* **The problem**
Check each line of the listing for the word "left" and report the ones that have it.

* **Input data**
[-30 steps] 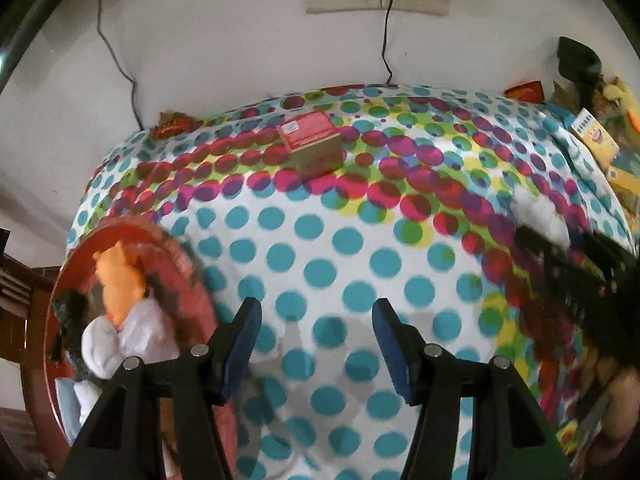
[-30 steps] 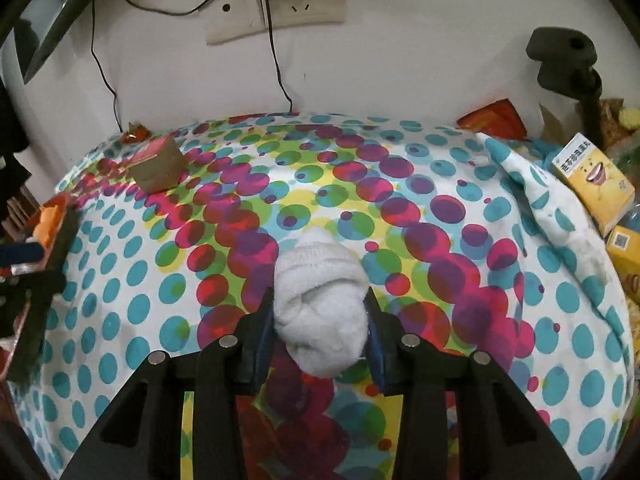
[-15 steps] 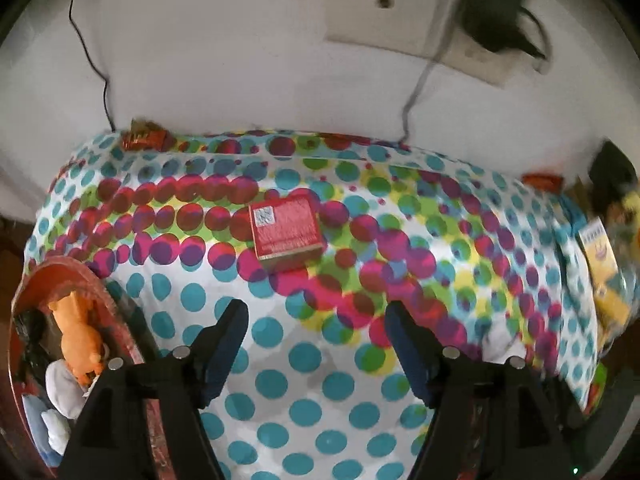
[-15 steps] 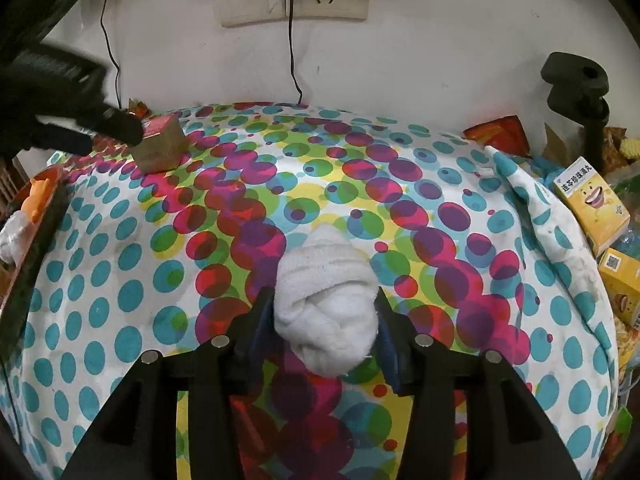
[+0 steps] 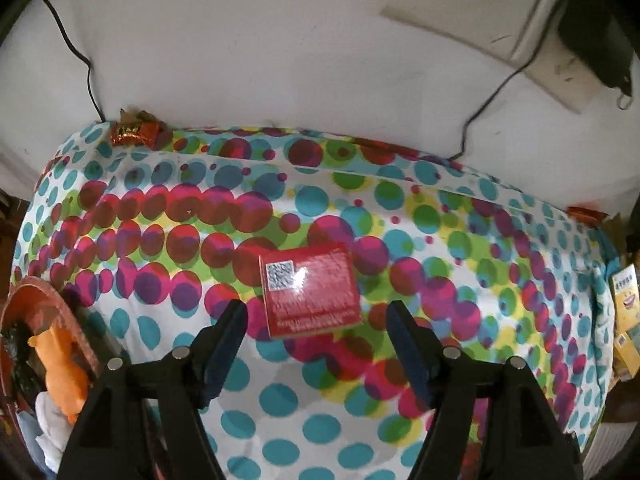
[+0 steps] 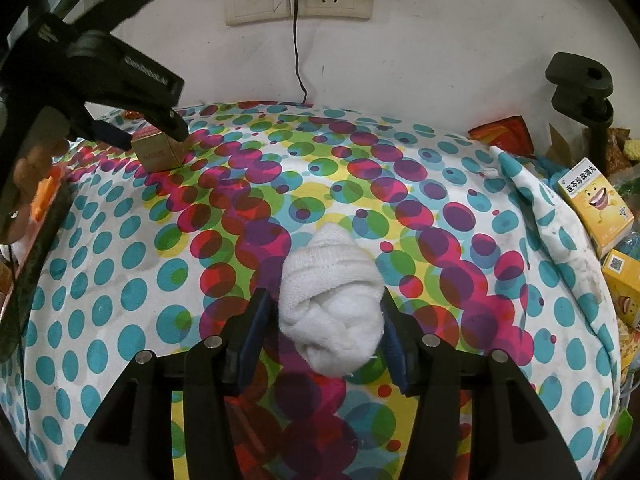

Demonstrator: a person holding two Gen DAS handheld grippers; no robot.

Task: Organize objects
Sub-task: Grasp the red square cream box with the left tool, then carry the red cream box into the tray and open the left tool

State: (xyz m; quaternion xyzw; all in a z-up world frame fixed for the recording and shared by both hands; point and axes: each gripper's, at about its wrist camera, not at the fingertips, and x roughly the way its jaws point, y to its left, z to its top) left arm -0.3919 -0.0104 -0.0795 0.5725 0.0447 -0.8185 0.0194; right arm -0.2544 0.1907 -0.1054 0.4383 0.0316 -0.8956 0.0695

* **Finished task**
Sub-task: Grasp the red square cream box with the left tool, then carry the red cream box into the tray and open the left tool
State: (xyz m; quaternion xyzw; all in a z-up world frame fixed for the recording and shared by both hands; point and axes: each gripper's, at about its wrist camera, not at the fingertips, and x roughly the way its jaws point, y to its left, z to its top) left arm -0.3919 -0.0104 -0.0795 0.5725 0.0447 -0.8185 0.0194; right arm -0.2544 0.1907 -0.1054 0.4383 0.0316 -0.8956 0.0695

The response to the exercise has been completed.